WORK REQUIRED:
Restate word for word only the lines from the one with "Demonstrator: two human" through the end of the records; no pictures belong in the copy.

==== PROVIDED ENTRIES ====

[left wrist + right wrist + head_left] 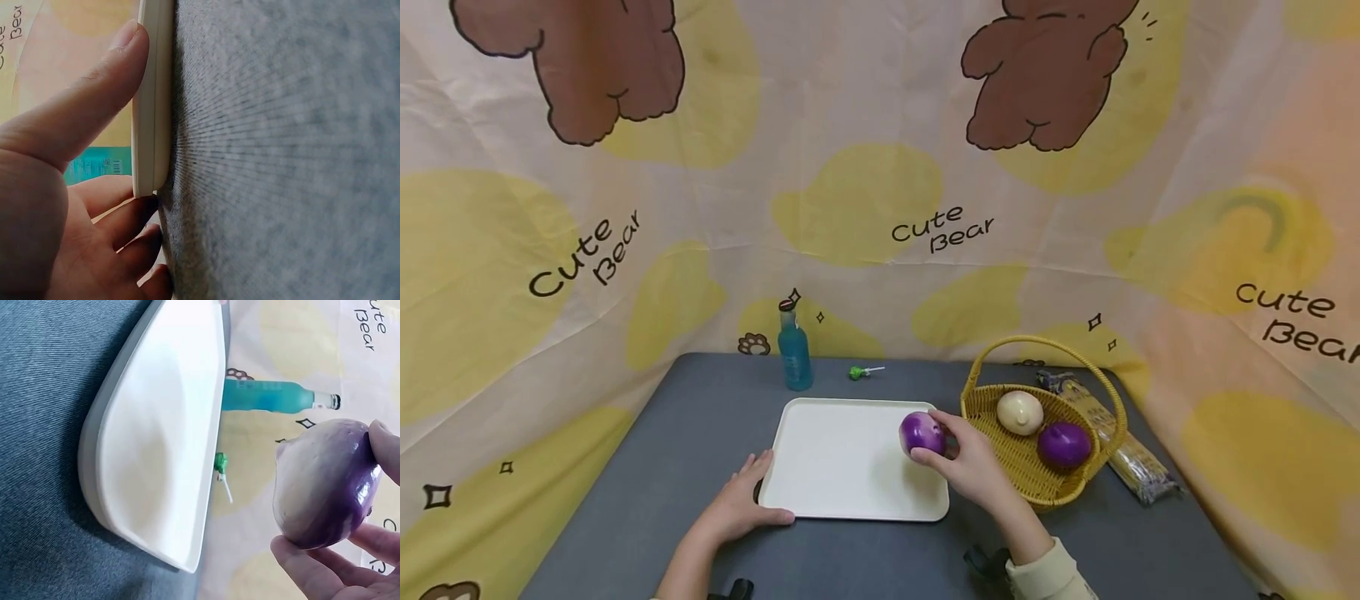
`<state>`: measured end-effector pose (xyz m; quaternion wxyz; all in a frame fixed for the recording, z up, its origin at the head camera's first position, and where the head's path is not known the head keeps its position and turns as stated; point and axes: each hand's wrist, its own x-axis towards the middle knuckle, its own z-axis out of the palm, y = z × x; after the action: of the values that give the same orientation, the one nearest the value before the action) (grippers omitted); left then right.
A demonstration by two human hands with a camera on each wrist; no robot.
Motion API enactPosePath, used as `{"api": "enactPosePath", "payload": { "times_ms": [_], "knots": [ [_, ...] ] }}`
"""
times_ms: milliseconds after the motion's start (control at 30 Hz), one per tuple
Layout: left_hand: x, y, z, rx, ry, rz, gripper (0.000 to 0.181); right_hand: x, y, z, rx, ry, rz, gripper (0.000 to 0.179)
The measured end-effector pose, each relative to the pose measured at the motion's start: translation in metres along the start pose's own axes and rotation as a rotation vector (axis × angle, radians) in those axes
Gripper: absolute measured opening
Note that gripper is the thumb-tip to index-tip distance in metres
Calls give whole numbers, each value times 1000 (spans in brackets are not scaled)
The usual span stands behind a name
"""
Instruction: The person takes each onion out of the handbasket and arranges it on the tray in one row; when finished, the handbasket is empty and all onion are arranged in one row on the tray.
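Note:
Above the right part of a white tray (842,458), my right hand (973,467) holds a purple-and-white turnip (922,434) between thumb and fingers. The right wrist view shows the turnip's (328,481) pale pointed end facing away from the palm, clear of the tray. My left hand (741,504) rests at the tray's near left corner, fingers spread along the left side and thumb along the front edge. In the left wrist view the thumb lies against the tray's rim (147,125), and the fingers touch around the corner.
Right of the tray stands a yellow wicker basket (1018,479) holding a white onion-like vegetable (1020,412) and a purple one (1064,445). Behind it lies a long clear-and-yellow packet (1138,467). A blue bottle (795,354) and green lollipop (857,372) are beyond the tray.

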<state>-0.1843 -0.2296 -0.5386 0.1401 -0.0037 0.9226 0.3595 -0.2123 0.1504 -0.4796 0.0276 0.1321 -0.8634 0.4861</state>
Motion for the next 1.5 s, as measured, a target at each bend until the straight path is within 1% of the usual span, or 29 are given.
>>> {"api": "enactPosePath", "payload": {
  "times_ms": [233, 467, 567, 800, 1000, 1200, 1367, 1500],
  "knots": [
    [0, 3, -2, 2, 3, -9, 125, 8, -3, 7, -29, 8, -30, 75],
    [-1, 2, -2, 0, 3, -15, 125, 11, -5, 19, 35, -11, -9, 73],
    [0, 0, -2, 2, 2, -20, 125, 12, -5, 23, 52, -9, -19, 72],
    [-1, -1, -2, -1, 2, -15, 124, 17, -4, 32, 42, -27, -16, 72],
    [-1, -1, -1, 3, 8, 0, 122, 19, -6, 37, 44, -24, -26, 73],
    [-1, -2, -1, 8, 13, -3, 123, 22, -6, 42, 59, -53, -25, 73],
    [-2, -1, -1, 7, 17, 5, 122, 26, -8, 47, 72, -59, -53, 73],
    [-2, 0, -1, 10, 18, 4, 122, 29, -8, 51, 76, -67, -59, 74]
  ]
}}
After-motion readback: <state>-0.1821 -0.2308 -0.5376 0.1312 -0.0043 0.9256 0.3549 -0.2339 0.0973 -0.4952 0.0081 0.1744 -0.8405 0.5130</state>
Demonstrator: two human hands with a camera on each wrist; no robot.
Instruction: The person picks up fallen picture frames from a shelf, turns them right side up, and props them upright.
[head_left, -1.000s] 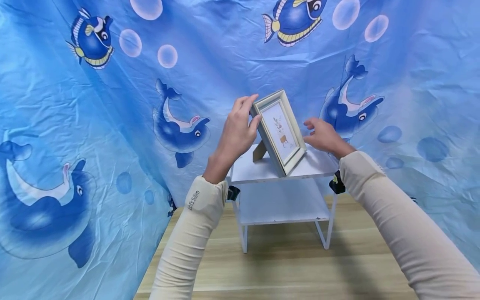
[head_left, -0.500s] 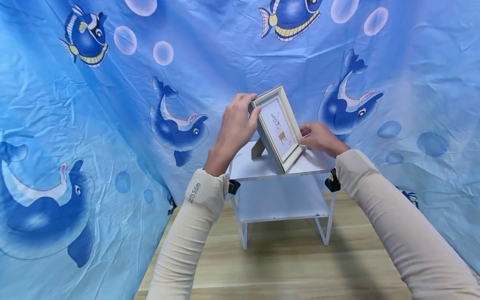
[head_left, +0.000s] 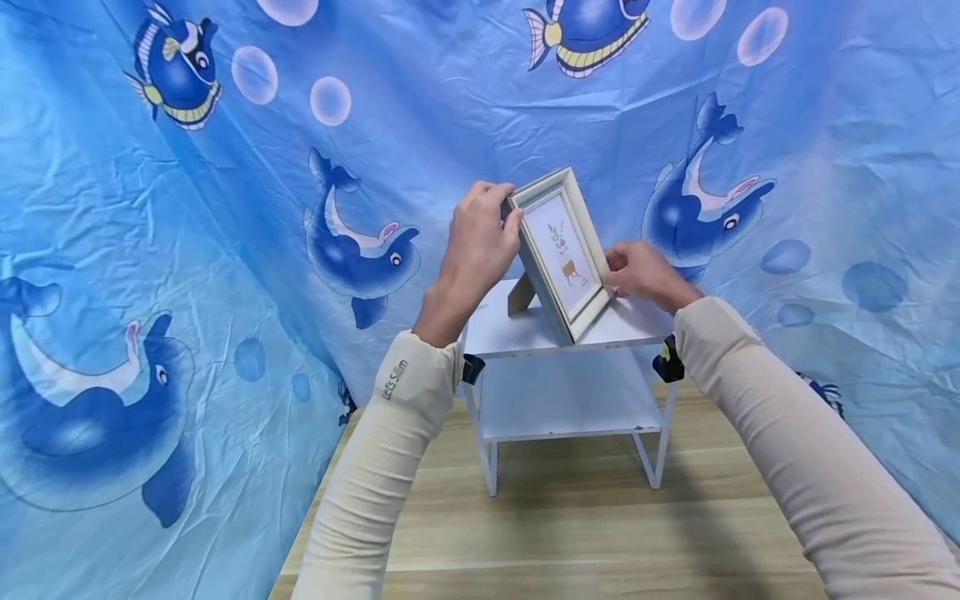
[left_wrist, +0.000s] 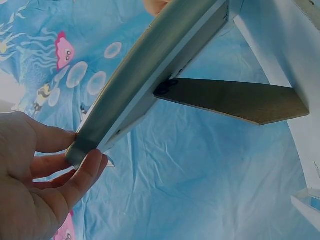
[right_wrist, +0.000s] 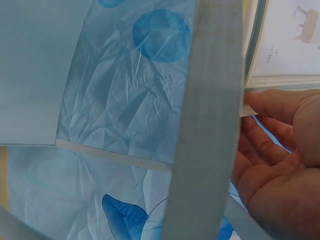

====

RESPONSE TO THE TASK:
Demonstrator: two human hands with a camera on each wrist; no robot.
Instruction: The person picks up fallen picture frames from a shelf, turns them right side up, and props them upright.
[head_left, -1.000s] 
[head_left, -0.500s] 
[head_left, +0.000s] 
[left_wrist, +0.000s] 
[right_wrist, +0.000s] 

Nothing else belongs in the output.